* WORK REQUEST
Only the pictures are to be left out; please reproduce everything else in the data exactly.

* DATA PROVIDED
☆ ☆ ☆ ☆ ☆
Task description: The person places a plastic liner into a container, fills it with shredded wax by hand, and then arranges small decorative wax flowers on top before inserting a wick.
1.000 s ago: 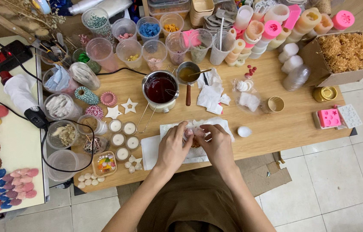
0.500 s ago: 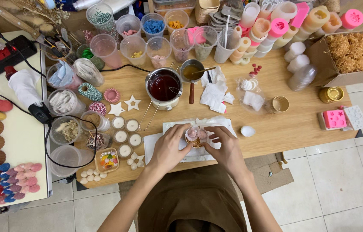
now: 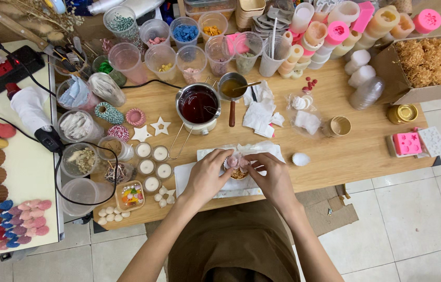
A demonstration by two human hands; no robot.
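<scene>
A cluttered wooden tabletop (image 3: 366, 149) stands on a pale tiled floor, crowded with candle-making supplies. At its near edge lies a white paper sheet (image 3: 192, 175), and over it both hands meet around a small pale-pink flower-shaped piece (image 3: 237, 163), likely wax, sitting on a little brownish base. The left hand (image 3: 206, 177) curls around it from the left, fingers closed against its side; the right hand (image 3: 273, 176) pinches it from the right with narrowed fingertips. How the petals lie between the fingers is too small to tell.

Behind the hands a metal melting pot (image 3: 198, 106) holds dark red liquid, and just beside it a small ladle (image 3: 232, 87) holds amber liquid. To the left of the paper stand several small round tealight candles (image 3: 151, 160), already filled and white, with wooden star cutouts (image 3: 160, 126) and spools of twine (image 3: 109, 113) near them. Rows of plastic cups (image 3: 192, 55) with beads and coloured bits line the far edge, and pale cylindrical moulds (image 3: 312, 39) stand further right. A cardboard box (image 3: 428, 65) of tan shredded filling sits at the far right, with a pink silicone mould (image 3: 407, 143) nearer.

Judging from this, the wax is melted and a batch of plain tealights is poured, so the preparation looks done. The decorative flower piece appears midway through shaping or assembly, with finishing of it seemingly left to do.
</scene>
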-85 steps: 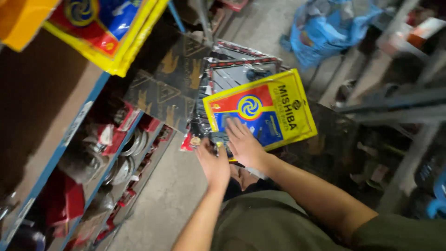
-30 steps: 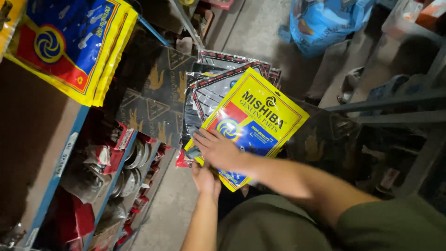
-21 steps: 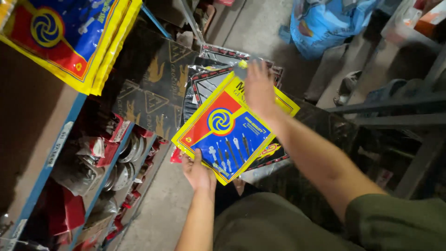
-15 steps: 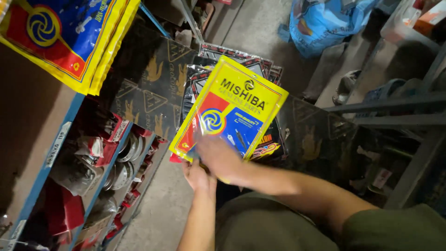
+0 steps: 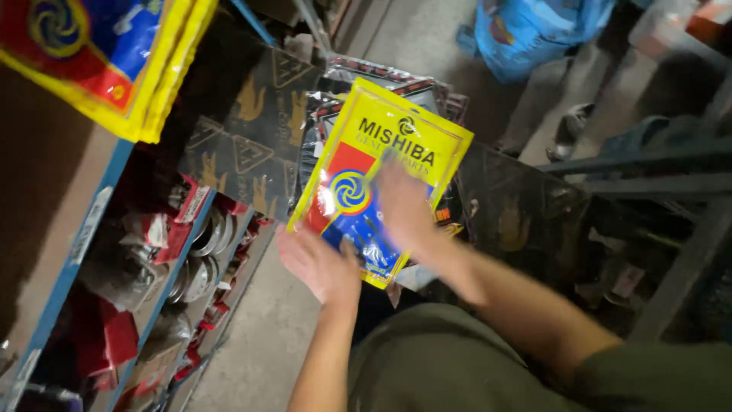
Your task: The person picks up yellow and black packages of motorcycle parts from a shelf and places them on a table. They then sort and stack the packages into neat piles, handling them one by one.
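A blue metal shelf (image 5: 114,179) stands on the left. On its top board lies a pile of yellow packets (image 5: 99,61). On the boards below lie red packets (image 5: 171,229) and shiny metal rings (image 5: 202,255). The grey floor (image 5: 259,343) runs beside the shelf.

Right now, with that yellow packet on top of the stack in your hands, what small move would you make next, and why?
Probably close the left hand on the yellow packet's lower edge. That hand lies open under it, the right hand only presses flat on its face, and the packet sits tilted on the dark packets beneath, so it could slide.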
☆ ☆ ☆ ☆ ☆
* SOLUTION BELOW
Task description: The person places a plastic liner into a container, fills it with shredded wax by hand, and then arranges small decorative wax flowers on top before inserting a wick.
1.000 s ago: 
0.500 s ago: 
now: 
A demonstration by two human hands; no robot.
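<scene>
A cluttered wooden tabletop (image 3: 366, 149) stands on a pale tiled floor, crowded with candle-making supplies. At its near edge lies a white paper sheet (image 3: 192, 175), and over it both hands meet around a small pale-pink flower-shaped piece (image 3: 237, 163), likely wax, sitting on a little brownish base. The left hand (image 3: 206, 177) curls around it from the left, fingers closed against its side; the right hand (image 3: 273, 176) pinches it from the right with narrowed fingertips. How the petals lie between the fingers is too small to tell.

Behind the hands a metal melting pot (image 3: 198, 106) holds dark red liquid, and just beside it a small ladle (image 3: 232, 87) holds amber liquid. To the left of the paper stand several small round tealight candles (image 3: 151, 160), already filled and white, with wooden star cutouts (image 3: 160, 126) and spools of twine (image 3: 109, 113) near them. Rows of plastic cups (image 3: 192, 55) with beads and coloured bits line the far edge, and pale cylindrical moulds (image 3: 312, 39) stand further right. A cardboard box (image 3: 428, 65) of tan shredded filling sits at the far right, with a pink silicone mould (image 3: 407, 143) nearer.

Judging from this, the wax is melted and a batch of plain tealights is poured, so the preparation looks done. The decorative flower piece appears midway through shaping or assembly, with finishing of it seemingly left to do.
</scene>
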-85 steps: 
-30 steps: 
-21 steps: 
-15 steps: 
+0 steps: 
Your task: The person picks up yellow and black packages of motorcycle parts from a shelf and places them on a table. They then sort and stack the packages into neat piles, handling them one by one.
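A blue metal shelf (image 5: 114,179) stands on the left. On its top board lies a pile of yellow packets (image 5: 99,61). On the boards below lie red packets (image 5: 171,229) and shiny metal rings (image 5: 202,255). The grey floor (image 5: 259,343) runs beside the shelf.

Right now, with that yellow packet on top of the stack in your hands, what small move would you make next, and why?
Probably close the left hand on the yellow packet's lower edge. That hand lies open under it, the right hand only presses flat on its face, and the packet sits tilted on the dark packets beneath, so it could slide.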

The output for this exercise is now complete.